Duke of Saxe-Altenburg
- Reign: 1669–1672
- Predecessor: Friedrich Wilhelm II
- Successor: Ernst I
- Born: 12 July 1657 Altenburg
- Died: 14 April 1672 (aged 14) Altenburg
- House: House of Saxe-Altenburg
- Father: Friedrich Wilhelm II, Duke of Saxe-Altenburg
- Mother: Magdalene Sibylle of Saxony
- Religion: Lutheran

= Friedrich Wilhelm III of Saxe-Altenburg =

Friedrich Wilhelm III (12 July 1657 – 14 April 1672) was a duke of Saxe-Altenburg.

He was the second son of Friedrich Wilhelm II, Duke of Saxe-Altenburg and his second wife, Magdalene Sybille of Saxony.

==Life==

The death of his older brother Christian in 1663 made him the new heir of the Duchy of Saxe-Altenburg.

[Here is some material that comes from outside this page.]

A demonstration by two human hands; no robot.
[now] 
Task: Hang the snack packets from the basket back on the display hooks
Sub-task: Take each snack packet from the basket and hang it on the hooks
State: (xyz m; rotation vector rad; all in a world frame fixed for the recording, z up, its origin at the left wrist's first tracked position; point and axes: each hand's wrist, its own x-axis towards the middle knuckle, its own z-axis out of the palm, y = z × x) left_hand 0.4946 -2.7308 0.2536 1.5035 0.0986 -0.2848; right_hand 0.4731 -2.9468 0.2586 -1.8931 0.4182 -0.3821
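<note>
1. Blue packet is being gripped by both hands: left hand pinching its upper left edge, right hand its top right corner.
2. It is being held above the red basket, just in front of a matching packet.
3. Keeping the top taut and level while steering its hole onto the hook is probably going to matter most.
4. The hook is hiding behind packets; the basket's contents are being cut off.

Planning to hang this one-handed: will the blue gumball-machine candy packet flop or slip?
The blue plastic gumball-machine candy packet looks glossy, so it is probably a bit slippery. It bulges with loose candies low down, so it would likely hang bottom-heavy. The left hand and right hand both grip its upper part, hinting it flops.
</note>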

When his father died in 1669, Friedrich Wilhelm III succeeded him, but, because he was only twelve years old, his maternal uncles, Elector Johann Georg II of Saxony and Duke Maurice of Saxe-Zeitz, assumed the guardianship of the new duke and the regency of the duchy.

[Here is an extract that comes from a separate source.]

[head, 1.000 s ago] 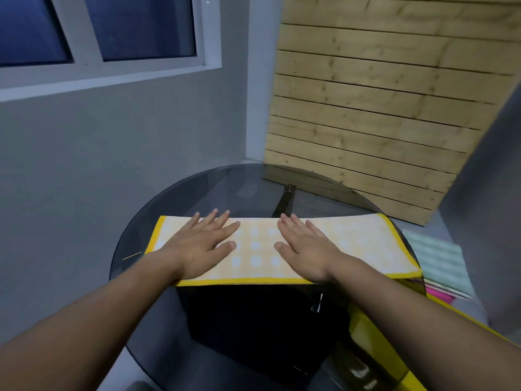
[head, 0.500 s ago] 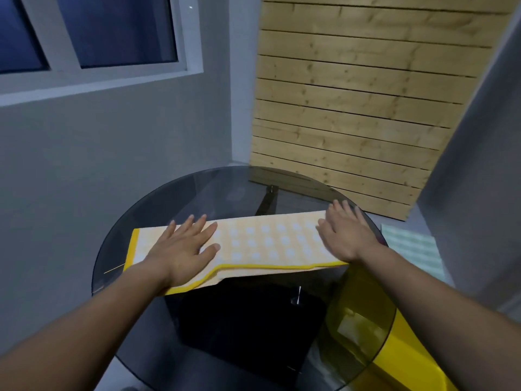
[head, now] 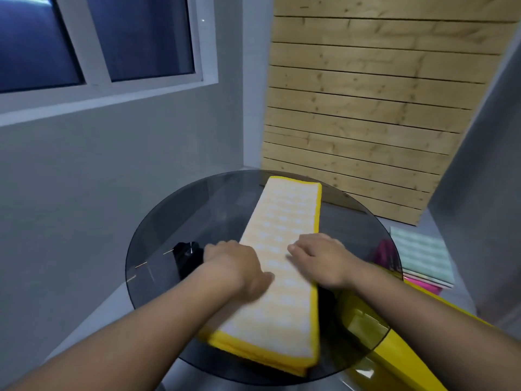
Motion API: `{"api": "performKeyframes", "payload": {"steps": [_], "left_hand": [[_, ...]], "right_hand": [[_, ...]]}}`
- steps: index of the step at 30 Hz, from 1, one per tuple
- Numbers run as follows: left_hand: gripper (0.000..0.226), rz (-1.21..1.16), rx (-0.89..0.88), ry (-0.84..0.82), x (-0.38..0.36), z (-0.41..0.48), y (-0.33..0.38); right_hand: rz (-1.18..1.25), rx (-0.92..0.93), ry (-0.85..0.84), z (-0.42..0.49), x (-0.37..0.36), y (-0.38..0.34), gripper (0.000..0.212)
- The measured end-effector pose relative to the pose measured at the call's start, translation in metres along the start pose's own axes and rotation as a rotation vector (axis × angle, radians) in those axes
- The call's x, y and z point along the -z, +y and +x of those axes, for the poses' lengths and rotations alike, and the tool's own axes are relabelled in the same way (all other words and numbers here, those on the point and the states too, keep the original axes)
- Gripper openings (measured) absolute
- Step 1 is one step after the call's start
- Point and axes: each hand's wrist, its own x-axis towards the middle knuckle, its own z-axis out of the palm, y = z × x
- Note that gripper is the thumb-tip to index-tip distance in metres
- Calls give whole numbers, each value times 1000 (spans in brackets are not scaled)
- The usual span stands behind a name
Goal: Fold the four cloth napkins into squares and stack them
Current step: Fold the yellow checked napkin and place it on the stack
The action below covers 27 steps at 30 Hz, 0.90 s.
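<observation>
On the glass table (head: 158, 221) our yellow napkin (head: 284, 218) lies folded in a long strip. Our left grip (head: 234, 266) clasps its left edge, our right grip (head: 321, 258) its right.

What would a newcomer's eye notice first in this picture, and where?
The yellow napkin, folded into a long strip, lies across the round glass table from near edge to far. The left hand and right hand hold its sides at the middle. A wooden slat panel stands behind.
</observation>
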Motion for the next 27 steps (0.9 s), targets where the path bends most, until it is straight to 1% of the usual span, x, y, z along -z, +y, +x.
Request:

Only three years later, the young duke died of smallpox shortly after returning from a trip to Dresden. His burial took place three months later, on 17 July 1672 at his father's tomb in the church of Schloss Altenburg. With his death, the branch of Saxe-Altenburg, founded in 1603, became extinct in the direct male line.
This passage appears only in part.